Task brief :: Using the data below, count the lines where "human" appears, and answer with the number alone.
--- START ---
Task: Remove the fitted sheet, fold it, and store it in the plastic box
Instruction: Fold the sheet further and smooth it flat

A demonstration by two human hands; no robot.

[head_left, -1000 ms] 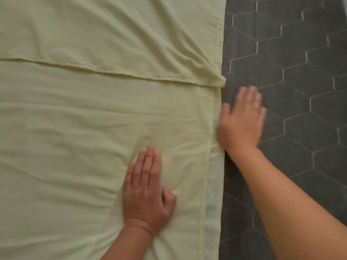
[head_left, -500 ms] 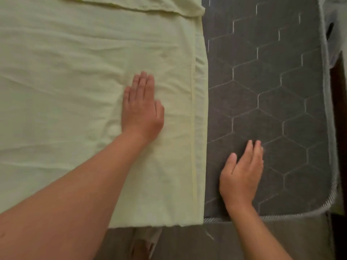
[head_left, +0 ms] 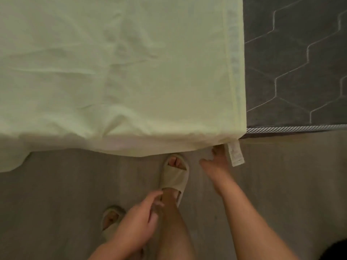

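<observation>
Already stripped and seemingly part-folded, the fitted sheet (head_left: 131, 72) covers the upper left, on the mattress (head_left: 300, 81) — right hand (head_left: 217, 162) at its hanging corner, grip unclear, left hand (head_left: 140, 220) loose, empty — more folding and boxing remain.

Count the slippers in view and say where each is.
2. The forward slipper is on the floor at the hanging edge of the sheet, beside the right hand. The rear slipper is lower left, partly hidden by the left hand.
</observation>
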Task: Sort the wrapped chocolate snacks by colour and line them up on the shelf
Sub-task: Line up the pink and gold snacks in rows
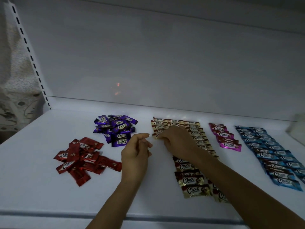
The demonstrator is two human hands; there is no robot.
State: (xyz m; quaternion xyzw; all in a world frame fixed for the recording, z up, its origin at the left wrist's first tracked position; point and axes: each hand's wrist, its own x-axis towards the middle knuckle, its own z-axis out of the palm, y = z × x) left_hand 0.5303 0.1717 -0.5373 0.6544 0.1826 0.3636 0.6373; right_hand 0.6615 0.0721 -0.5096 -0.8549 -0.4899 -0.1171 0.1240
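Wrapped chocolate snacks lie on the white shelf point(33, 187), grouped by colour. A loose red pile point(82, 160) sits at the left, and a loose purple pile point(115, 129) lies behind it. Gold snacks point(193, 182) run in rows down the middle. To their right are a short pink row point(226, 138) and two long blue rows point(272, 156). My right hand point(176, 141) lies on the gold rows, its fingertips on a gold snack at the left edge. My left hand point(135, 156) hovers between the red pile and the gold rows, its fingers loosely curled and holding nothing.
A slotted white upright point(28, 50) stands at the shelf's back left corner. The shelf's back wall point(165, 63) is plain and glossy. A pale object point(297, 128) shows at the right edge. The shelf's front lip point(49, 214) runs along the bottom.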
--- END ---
Task response :: 2